I found a few questions on SO regarding performance comparison of < and <= (this one was extremely downvoted) and I always found the same answer that there is no performance difference between the two.
I wrote a program for the comparison (not so working fiddle...copy to your machine to run it) in which I created two loops for (int i = 0; i <= 1000000000; i++ ) and for (int i = 0; i < 1000000001; i++ ) in two different methods.
I ran each method 100 times; took an average of the elapsed time and found that loop with <= operator ran slower than the one with < operator.
I ran the program multiple times and <= always took more time to complete.
My results(im ms) were:
3018.73, 2778.22
2816.87, 2760.62
2859.02, 2797.05
My question is: If neither one is faster, why do I see differences in the results? Is there anything wrong with my program?
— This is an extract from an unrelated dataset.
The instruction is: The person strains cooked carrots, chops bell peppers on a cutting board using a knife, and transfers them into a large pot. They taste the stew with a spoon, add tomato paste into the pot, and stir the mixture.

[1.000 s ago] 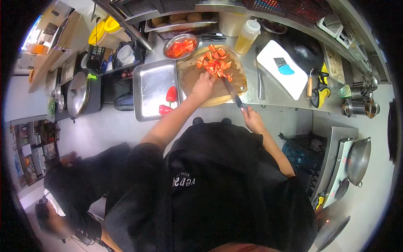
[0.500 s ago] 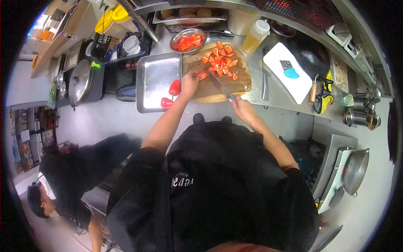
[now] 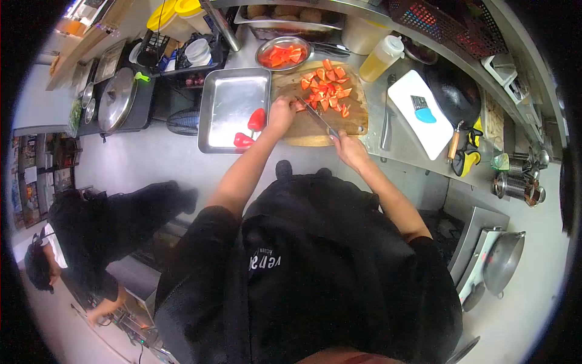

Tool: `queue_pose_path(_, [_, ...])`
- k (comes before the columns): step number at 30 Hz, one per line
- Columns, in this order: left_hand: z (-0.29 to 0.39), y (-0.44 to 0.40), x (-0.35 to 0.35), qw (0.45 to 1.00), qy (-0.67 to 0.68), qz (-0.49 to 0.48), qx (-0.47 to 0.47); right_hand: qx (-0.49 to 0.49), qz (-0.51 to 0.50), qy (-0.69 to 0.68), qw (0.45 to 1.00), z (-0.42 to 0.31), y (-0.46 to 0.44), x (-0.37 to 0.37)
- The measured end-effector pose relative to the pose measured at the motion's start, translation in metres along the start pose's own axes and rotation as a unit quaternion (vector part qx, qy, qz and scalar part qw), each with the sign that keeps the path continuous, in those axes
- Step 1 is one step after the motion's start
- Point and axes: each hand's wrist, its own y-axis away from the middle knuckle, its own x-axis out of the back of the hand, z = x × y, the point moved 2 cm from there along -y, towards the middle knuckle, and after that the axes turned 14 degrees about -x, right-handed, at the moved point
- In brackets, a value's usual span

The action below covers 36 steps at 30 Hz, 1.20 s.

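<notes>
The left hand partly hides the red pepper piece it pinches on the wooden cutting board. The right hand, gripping the knife, covers its handle. Pepper chunks beyond look angular, orange-red.

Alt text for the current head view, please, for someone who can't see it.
The person's right hand holds a knife over a wooden board, while the left hand pinches a red pepper piece by the blade. Cut red pieces lie farther back; a metal tray to the left holds two larger ones.
</notes>
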Motion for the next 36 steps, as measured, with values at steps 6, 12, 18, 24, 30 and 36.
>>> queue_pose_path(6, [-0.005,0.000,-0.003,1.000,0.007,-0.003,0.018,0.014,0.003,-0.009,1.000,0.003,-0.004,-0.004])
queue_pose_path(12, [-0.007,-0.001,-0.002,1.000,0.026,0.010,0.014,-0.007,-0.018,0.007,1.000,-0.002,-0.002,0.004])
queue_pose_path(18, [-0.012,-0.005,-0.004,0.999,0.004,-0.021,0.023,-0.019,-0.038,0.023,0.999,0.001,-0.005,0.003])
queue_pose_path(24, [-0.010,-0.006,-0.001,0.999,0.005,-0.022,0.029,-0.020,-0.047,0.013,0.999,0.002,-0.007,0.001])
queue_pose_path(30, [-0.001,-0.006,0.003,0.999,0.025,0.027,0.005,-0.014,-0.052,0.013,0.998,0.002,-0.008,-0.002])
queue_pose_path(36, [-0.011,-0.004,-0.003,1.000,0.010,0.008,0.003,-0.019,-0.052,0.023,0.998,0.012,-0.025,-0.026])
Bench-marking is a fine art. What you describe is not physically possible, the <= and < operators just generate different processor instructions that execute at the exact same speed. I altered your program slightly, running DoIt ten times and dropping two zeros from the for() loop so I wouldn't have to wait for ever:
x86 jitter:
Less Than Equal To Method Time Elapsed: 0.5
Less Than Method Time Elapsed: 0.42
Less Than Equal To Method Time Elapsed: 0.36
Less Than Method Time Elapsed: 0.46
Less Than Equal To Method Time Elapsed: 0.4
Less Than Method Time Elapsed: 0.34
Less Than Equal To Method Time Elapsed: 0.33
Less Than Method Time Elapsed: 0.35
Less Than Equal To Method Time Elapsed: 0.35
Less Than Method Time Elapsed: 0.32
Less Than Equal To Method Time Elapsed: 0.32
Less Than Method Time Elapsed: 0.32
Less Than Equal To Method Time Elapsed: 0.34
Less Than Method Time Elapsed: 0.32
Less Than Equal To Method Time Elapsed: 0.32
Less Than Method Time Elapsed: 0.31
Less Than Equal To Method Time Elapsed: 0.34
Less Than Method Time Elapsed: 0.32
Less Than Equal To Method Time Elapsed: 0.31
Less Than Method Time Elapsed: 0.32
x64 jitter:
Less Than Equal To Method Time Elapsed: 0.44
Less Than Method Time Elapsed: 0.4
Less Than Equal To Method Time Elapsed: 0.44
Less Than Method Time Elapsed: 0.45
Less Than Equal To Method Time Elapsed: 0.36
Less Than Method Time Elapsed: 0.35
Less Than Equal To Method Time Elapsed: 0.38
Less Than Method Time Elapsed: 0.34
Less Than Equal To Method Time Elapsed: 0.33
Less Than Method Time Elapsed: 0.34
Less Than Equal To Method Time Elapsed: 0.34
Less Than Method Time Elapsed: 0.32
Less Than Equal To Method Time Elapsed: 0.32
Less Than Method Time Elapsed: 0.35
Less Than Equal To Method Time Elapsed: 0.32
Less Than Method Time Elapsed: 0.42
Less Than Equal To Method Time Elapsed: 0.32
Less Than Method Time Elapsed: 0.31
Less Than Equal To Method Time Elapsed: 0.32
Less Than Method Time Elapsed: 0.35
The only real signal you get from this is the slow execution of the first DoIt(), also visible in your test results, that's jitter overhead. And the most important signal, it is noisy. The median value for both loops is about equal, the standard deviation is rather large.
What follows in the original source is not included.